The last point was raised in the comments to the prior post, so I'll reply to that here. In The Resurrection of the Son of God, N. T. Wright said that the idea of a bodily resurrection was considered impossible among the pagans. They might not have been very scientific (and they may have believed in ghosts), but they knew that dead people stayed dead. Wright says: "Not even in myth was it permitted. When Apollo tried to raise a child from the dead, Zeus punished them both with a thunderbolt." In 1 Corinthians 1:23, Paul says that the Gospel is foolishness to the Gentiles, and that is probably because they had no belief in the possibility of a bodily resurrection of the dead. In Acts 26:24, the Roman governor Festus accuses Paul of being out of his mind when he tells King Agrippa about the resurrection.
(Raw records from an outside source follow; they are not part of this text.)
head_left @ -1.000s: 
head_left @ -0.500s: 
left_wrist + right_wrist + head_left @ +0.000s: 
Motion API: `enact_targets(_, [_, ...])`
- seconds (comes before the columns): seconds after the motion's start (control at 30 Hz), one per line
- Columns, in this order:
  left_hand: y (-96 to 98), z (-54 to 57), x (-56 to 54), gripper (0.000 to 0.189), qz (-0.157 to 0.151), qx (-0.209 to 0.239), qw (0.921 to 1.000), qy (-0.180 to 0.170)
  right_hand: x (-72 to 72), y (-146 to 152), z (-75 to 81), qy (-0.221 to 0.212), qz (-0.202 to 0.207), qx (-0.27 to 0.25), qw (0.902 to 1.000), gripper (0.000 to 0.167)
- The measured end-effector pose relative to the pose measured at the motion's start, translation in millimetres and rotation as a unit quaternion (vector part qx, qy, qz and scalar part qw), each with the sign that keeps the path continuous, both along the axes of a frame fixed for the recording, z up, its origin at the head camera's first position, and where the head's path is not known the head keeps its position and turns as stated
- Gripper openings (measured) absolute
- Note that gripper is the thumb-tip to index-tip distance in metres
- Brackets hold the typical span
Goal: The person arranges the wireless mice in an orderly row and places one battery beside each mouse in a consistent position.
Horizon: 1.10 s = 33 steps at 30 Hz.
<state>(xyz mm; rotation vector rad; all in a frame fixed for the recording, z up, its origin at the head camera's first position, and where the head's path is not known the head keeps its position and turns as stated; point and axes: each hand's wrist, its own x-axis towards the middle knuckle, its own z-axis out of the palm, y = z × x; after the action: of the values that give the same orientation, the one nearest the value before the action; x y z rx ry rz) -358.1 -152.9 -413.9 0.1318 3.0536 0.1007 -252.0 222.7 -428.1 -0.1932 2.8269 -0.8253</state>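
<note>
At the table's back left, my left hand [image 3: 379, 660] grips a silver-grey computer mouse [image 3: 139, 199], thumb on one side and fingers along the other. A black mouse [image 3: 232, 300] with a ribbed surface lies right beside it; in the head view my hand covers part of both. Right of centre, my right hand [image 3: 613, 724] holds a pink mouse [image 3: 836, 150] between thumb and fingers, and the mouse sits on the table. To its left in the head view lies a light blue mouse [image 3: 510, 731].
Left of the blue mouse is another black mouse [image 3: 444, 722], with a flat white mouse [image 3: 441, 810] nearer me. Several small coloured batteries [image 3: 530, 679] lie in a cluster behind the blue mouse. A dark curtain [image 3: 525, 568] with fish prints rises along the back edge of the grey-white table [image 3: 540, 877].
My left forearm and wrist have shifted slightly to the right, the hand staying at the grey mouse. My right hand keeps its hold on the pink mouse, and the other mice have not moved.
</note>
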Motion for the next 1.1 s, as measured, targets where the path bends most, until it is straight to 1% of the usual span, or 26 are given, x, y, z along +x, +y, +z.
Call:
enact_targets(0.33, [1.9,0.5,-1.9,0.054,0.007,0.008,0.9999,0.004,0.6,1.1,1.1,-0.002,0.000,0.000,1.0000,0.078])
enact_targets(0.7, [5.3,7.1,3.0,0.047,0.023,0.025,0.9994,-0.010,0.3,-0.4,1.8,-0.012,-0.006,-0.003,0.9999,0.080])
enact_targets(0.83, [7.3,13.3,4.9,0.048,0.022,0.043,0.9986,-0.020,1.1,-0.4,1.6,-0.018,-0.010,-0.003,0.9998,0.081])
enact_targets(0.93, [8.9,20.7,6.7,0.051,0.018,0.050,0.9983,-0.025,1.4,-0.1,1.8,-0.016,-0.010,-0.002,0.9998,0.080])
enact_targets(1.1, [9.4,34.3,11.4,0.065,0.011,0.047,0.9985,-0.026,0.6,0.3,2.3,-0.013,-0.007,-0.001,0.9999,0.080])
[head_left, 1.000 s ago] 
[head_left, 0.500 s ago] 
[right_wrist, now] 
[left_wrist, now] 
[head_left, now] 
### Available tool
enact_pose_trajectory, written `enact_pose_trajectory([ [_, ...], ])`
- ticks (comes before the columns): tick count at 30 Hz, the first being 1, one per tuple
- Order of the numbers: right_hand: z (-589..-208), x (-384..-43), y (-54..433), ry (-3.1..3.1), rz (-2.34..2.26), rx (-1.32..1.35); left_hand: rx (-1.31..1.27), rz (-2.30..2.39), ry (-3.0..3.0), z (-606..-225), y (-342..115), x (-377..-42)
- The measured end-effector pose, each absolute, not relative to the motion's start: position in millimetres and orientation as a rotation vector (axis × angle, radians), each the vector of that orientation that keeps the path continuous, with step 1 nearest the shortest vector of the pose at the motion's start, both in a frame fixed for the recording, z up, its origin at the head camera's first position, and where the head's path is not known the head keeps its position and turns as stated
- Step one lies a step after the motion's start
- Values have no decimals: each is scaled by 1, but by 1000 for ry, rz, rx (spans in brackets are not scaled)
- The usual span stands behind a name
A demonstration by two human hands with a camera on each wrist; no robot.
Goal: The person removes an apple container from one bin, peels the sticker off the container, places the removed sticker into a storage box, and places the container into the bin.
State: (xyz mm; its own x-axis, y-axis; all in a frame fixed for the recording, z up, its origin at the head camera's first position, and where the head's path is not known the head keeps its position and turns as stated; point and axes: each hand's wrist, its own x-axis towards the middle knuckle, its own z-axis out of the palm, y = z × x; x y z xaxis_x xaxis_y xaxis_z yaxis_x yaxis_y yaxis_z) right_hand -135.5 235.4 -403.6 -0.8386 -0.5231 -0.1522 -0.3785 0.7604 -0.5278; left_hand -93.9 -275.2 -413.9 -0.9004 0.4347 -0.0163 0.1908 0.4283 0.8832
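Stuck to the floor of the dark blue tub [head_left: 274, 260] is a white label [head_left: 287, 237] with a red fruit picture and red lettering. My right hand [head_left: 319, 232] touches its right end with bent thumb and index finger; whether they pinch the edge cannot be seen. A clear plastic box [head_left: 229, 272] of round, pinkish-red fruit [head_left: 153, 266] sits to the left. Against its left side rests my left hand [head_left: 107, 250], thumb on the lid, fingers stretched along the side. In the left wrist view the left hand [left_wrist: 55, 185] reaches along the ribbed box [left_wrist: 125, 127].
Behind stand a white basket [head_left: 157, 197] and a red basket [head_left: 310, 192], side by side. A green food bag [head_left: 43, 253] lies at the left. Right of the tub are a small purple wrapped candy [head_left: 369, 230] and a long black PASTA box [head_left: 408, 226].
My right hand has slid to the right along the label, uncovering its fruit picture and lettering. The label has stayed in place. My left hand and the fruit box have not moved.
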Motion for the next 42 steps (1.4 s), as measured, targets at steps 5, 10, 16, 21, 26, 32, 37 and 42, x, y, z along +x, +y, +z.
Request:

The Jews, on the other hand, believed only in a resurrection at the end of time, and they had no concept of a dying and rising Messiah.
The skeptic who rejects the resurrection will have to propose an alternative explanation for the evidence, and I will elaborate on some of them in the next post. Lüdemann has argued that those who believed they saw Jesus really hallucinated, a problematic hypothesis given the nature of hallucinations. Bart Ehrman relies on David Hume's argument that the supernatural is inherently the least probable explanation, but that argument has been refuted using Bayes' Theorem. And Anthony Flew admitted, in a debate with Gary Habermas in 1993, that he had an almost invincible unbelief in the resurrection because it seemed to him so "wildly inconsistent with everything else that happens in the universe."
Flew is right that the resurrection is wildly inconsistent with everything we know; people have always known that dead people stay dead. But that is precisely why it would be logical for the Creator of this ordered universe to reveal Himself to us in that way, as a miracle within His original miracle--creation itself.